The controversy surrounding the Bolshoi Theater's repertoire reflected a striking change in the way cultural heritage was treated. This time it was not contemporary works that were attacked, but classics from the previous century. Cultural heritage was expected to have similar useful qualities for the production of socialist man as contemporary art. Lohengrin was not banned, however, and remained on the repertoire until 1936. The reasons for this are not known, but in general the Glawrepertkom considered the ideological impact of operas to be less than that of plays. It was quite possible that Lohengrin was allowed to live on after some questionable passages had been deleted by the censors.

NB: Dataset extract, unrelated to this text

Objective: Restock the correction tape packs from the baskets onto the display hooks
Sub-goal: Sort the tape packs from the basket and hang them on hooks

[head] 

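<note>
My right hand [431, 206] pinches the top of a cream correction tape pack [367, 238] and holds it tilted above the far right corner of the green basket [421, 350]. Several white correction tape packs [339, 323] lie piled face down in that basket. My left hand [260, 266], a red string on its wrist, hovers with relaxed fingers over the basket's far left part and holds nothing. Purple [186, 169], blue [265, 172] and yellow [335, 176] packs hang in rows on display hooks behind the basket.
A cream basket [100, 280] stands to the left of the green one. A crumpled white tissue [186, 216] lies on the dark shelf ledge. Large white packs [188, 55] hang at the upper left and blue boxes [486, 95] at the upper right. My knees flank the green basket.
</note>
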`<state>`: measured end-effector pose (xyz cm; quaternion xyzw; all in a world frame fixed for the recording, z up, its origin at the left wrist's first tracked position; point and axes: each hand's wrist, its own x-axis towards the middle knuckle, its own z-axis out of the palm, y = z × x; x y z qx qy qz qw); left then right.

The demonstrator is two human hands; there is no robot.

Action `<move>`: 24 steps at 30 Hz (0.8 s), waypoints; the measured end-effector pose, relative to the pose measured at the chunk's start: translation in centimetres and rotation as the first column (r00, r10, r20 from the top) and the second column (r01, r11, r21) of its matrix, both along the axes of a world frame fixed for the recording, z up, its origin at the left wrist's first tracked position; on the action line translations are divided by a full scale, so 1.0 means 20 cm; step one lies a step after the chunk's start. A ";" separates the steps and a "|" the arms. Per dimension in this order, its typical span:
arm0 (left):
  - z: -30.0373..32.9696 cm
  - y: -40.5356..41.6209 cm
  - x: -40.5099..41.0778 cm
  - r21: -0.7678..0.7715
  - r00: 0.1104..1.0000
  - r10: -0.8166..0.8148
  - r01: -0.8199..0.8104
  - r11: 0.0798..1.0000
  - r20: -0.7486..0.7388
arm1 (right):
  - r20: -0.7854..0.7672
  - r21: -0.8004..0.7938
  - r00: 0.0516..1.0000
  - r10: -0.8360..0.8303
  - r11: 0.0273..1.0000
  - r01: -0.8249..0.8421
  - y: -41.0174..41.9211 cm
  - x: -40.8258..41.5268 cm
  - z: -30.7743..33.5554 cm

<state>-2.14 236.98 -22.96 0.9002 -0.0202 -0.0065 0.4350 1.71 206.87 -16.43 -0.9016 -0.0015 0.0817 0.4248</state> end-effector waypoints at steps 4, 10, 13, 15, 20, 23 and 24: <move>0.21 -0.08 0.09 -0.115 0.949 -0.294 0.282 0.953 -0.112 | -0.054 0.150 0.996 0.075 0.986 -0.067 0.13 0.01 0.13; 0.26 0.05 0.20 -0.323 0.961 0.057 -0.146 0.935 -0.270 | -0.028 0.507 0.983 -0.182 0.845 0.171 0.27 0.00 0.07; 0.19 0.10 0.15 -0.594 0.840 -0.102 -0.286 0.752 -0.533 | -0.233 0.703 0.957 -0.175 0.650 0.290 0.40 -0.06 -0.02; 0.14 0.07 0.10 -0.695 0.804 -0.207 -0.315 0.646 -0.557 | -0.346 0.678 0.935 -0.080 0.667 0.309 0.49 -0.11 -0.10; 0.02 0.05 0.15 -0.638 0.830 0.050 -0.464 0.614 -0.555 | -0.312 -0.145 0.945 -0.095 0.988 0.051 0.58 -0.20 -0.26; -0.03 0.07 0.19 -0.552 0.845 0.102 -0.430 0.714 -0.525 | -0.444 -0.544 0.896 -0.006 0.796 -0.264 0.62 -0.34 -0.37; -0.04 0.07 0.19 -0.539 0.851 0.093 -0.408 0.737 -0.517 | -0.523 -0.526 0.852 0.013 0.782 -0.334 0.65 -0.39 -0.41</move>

The trend that art was merely a means of strengthening socialist consciousness finally took hold during the Cultural Revolution of 1928-1932. In 1927, Stalin had secured his position of power. The introduction of the first five-year plan in 1928 made the victory of the cultural-political hard line final. The revolutionary class struggle against the bourgeois specialists was propagated in all areas of society, and Lunacharsky came under fire for his cooperative attitude. In April 1928, a discussion about Wagner's complete works was held at the Bolshoi Theater. The fact that of Wagner's works only Die Meistersinger, his only "realistic" opera, was described as an "ideologically suitable" piece suggests that the only correct mode of presentation was now realism. For example, the finale was described as "beautifully optimistic"; it was "cheerful, happy and full of joy".